6.) Soweit im Vortrag der Antragstellerin vereinzelt die teilweise Übernahme der Texte der Antragstellerin oder die Gefahr der Anfertigung und des Inverkehrbringens von „Nachbauten“ angesprochen wird, hat die Antragstellerin dies nicht ausdrücklich zum Streitgegenstand des Eilverfahrens gemacht.

7.) Die Kostenentscheidung folgt aus § 97 ZPO.

8.) Die Streitwertfestsetzung beruht auf § 3 ZPO. Der Senat hat von Amts wegen von der Befugnis des § 63 III Nr. 2 GKG Gebrauch gemacht und auch den Streitwert für die erste Instanz neu festgesetzt.

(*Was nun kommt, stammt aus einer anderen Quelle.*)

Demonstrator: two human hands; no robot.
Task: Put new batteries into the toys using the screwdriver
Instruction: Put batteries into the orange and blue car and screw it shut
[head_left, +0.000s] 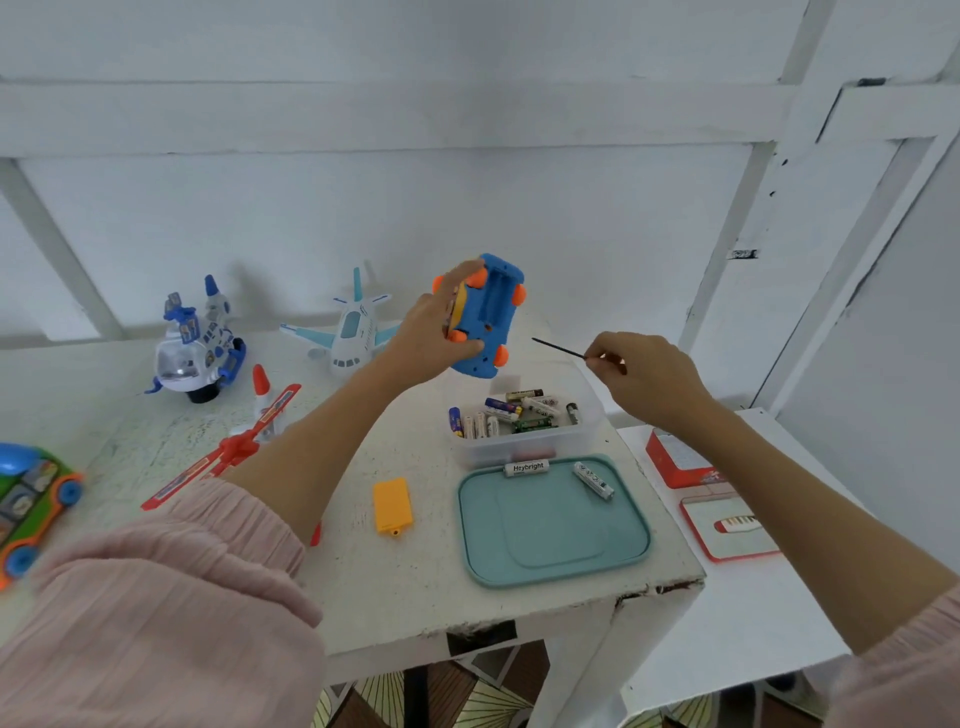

Nach der Rechtsprechung des Senats (z.B. Beschluss vom 14.03.2017 - 6 W 24/17, BeckRS 2017, 107391) kommt der Streitwertangabe des Antragstellers zu Beginn des Verfahrens regelmäßig erhebliche indizielle Bedeutung zu, da sie unbeeinflusst vom Verfahrensausgang erfolgt. Eine Abweichung ist hiervon in der Regel nur angezeigt, wenn der Wert erheblich unter- oder übersetzt erscheint. Danach ist hier von der Angabe der Antragstellerin in Höhe von 125.000 € auszugehen, die den gesamten Streitgegenstand - und damit auch die hilfsweise herangezogenen Angriffe - erfasst. Für die vom Landgericht vorgenommene Verdoppelung ist daher kein Raum. Im Übrigen erscheint auch schon der Wert von 125.000 € für einen UWG-Anspruch, mit dem kein Vertriebsverbot geltend gemacht wird, sondern nur eine unlautere, leicht abzuändernde Werbung angegriffen wird, bereits an der oberen Grenze des Vertretbaren.